**Your objective**
What you return should match every record exactly, with the images removed.

Stored data:

-- Opening Marker --

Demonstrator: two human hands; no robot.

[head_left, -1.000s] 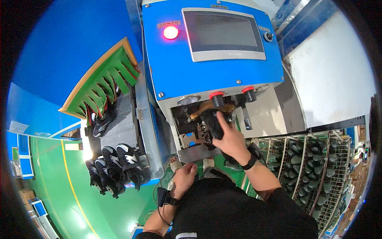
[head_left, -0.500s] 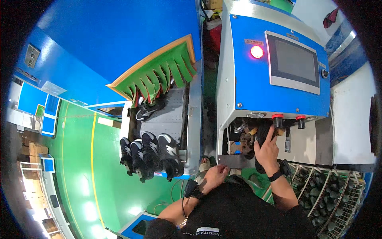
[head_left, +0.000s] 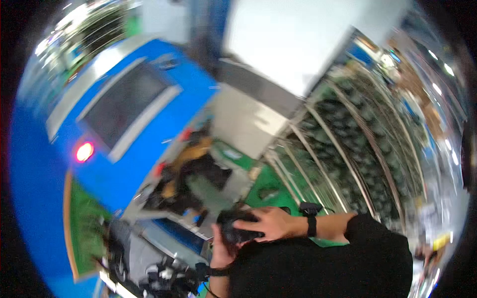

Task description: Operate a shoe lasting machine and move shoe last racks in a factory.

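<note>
Motion smears the view. Close in front of my body, both hands are on a dark thing that looks like a black shoe (head_left: 232,222). My right hand (head_left: 272,224) lies over it from the right with its fingers wrapped across. My left hand (head_left: 222,250) grips it from the lower left, its thumb up along the side. The shoe's sole and far end are hard to make out. Just beyond stands the blue machine (head_left: 112,171) with its dark open working space (head_left: 191,174), apart from the shoe.
The machine carries a grey screen (head_left: 126,104) and a lit red lamp (head_left: 84,152). At right, a wire rack (head_left: 343,144) holds rows of dark rounded things. Several black-and-white shoes (head_left: 169,278) sit at lower left, near a green strip curtain (head_left: 87,223).
My view has swung to the right. My right hand has left the machine's working space, bringing the dark shoe to my body. My left hand, earlier beside the machine, now holds it too.
</note>
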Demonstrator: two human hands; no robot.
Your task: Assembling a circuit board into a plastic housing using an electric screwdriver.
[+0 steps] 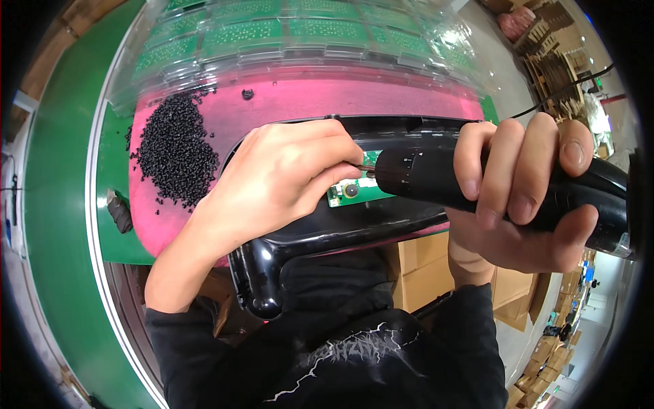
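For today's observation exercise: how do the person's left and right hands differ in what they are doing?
The left hand pinches with its fingertips at the driver's bit, over the green circuit board; the right hand wraps its full grip around the black electric screwdriver. The left lies palm down, the right curls. Both are bare, over the black housing.

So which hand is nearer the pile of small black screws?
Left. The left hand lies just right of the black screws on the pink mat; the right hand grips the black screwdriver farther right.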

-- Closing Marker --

**Your solution**
Demonstrator: two human hands; no robot.

[head_left, -1.000s] 
[head_left, -0.500s] 
[head_left, +0.000s] 

Task description: Operate a shoe lasting machine and move shoe last racks in a factory.

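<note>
Motion smears the view. Close in front of my body, both hands are on a dark thing that looks like a black shoe (head_left: 232,222). My right hand (head_left: 272,224) lies over it from the right with its fingers wrapped across. My left hand (head_left: 222,250) grips it from the lower left, its thumb up along the side. The shoe's sole and far end are hard to make out. Just beyond stands the blue machine (head_left: 112,171) with its dark open working space (head_left: 191,174), apart from the shoe.
The machine carries a grey screen (head_left: 126,104) and a lit red lamp (head_left: 84,152). At right, a wire rack (head_left: 343,144) holds rows of dark rounded things. Several black-and-white shoes (head_left: 169,278) sit at lower left, near a green strip curtain (head_left: 87,223).
My view has swung to the right. My right hand has left the machine's working space, bringing the dark shoe to my body. My left hand, earlier beside the machine, now holds it too.
</note>
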Demonstrator: two human hands; no robot.
Your task: Assembling a circuit board into a plastic housing using an electric screwdriver.
[+0 steps] 
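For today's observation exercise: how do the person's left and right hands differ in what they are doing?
The left hand pinches with its fingertips at the driver's bit, over the green circuit board; the right hand wraps its full grip around the black electric screwdriver. The left lies palm down, the right curls. Both are bare, over the black housing.

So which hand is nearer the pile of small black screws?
Left. The left hand lies just right of the black screws on the pink mat; the right hand grips the black screwdriver farther right.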

This output contains the complete answer.